*** Source information ***

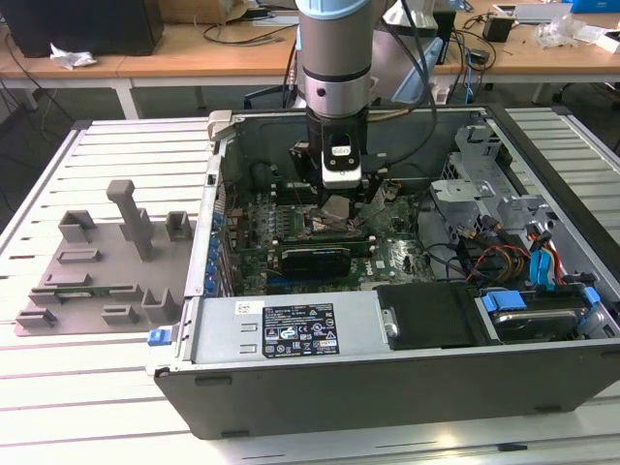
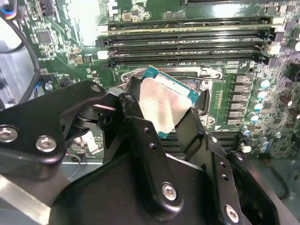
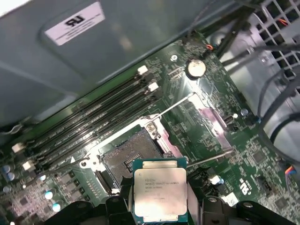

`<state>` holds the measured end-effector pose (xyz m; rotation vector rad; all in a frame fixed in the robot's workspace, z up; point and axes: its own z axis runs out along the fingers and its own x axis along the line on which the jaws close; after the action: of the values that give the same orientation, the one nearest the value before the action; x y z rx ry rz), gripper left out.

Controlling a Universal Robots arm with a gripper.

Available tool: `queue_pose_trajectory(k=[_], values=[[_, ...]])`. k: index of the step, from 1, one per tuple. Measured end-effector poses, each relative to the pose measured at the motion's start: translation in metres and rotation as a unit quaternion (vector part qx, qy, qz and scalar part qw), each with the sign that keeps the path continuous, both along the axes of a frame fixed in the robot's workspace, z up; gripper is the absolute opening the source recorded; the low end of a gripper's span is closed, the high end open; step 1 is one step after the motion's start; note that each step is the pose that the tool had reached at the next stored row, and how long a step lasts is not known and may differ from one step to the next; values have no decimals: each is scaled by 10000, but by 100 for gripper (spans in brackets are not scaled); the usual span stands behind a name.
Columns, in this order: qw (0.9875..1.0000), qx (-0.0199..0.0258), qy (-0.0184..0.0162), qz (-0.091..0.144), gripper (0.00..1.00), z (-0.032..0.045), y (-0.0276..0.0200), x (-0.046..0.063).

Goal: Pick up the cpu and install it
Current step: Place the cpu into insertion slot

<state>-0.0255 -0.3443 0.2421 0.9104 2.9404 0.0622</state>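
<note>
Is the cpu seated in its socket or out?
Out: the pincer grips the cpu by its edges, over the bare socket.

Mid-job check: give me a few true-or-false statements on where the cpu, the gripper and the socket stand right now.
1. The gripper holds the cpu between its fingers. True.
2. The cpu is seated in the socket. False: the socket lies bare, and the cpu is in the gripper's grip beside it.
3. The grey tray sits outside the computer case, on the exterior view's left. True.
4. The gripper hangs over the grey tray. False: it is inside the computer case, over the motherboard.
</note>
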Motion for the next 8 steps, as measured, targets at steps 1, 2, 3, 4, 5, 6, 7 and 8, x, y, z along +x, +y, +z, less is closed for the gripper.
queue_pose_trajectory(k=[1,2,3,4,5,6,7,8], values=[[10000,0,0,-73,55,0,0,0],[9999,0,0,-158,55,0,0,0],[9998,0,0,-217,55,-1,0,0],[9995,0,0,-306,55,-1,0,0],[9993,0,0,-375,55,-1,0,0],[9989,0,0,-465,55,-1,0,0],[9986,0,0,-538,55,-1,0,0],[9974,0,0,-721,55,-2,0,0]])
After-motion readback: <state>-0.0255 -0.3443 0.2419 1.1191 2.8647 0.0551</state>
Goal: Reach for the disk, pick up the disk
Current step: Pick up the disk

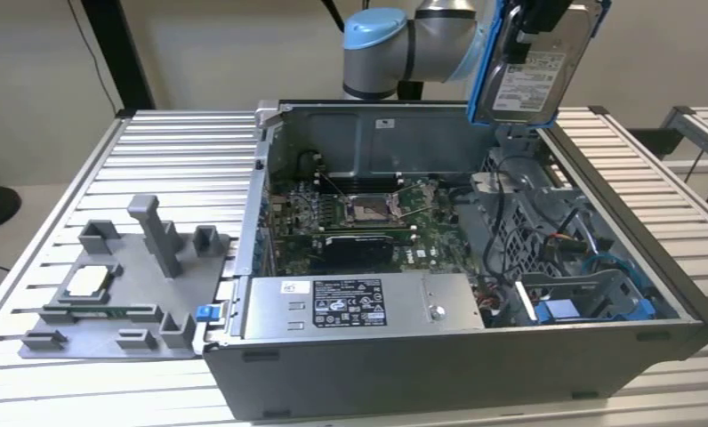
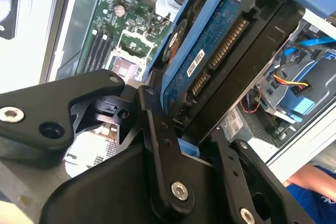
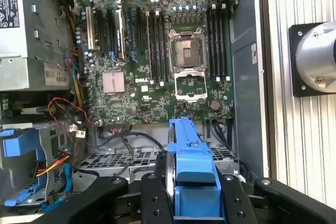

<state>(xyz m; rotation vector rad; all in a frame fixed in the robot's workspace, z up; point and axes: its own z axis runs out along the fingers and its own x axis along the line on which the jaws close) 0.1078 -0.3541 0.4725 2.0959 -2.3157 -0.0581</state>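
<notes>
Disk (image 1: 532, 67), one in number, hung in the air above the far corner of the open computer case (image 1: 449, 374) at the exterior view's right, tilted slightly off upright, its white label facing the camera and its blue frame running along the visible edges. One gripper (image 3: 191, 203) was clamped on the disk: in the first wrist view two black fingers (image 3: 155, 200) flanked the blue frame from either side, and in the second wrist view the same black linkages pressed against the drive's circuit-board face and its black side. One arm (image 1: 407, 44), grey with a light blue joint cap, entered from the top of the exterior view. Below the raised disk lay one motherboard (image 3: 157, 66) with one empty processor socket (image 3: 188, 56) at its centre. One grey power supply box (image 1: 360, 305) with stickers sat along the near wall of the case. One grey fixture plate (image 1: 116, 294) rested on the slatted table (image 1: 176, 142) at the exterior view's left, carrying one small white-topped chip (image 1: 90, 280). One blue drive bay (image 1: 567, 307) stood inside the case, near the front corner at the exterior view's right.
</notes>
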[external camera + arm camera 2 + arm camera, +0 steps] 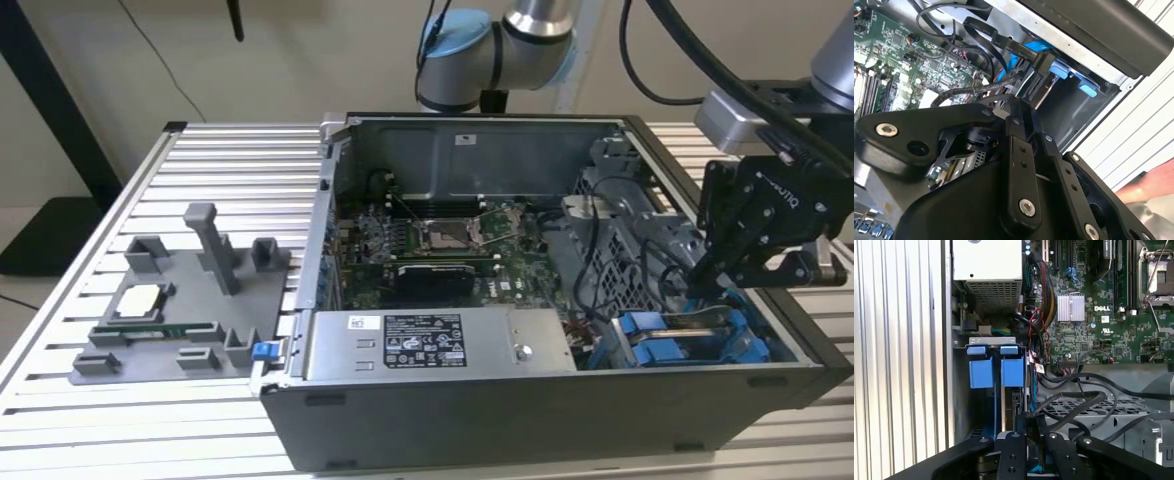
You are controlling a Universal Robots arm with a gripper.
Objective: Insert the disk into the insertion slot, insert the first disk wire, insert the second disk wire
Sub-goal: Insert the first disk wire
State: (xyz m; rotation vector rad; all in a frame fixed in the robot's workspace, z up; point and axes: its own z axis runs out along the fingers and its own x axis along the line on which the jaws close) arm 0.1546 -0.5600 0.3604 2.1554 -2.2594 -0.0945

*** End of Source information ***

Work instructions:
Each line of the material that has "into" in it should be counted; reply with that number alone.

Result:
2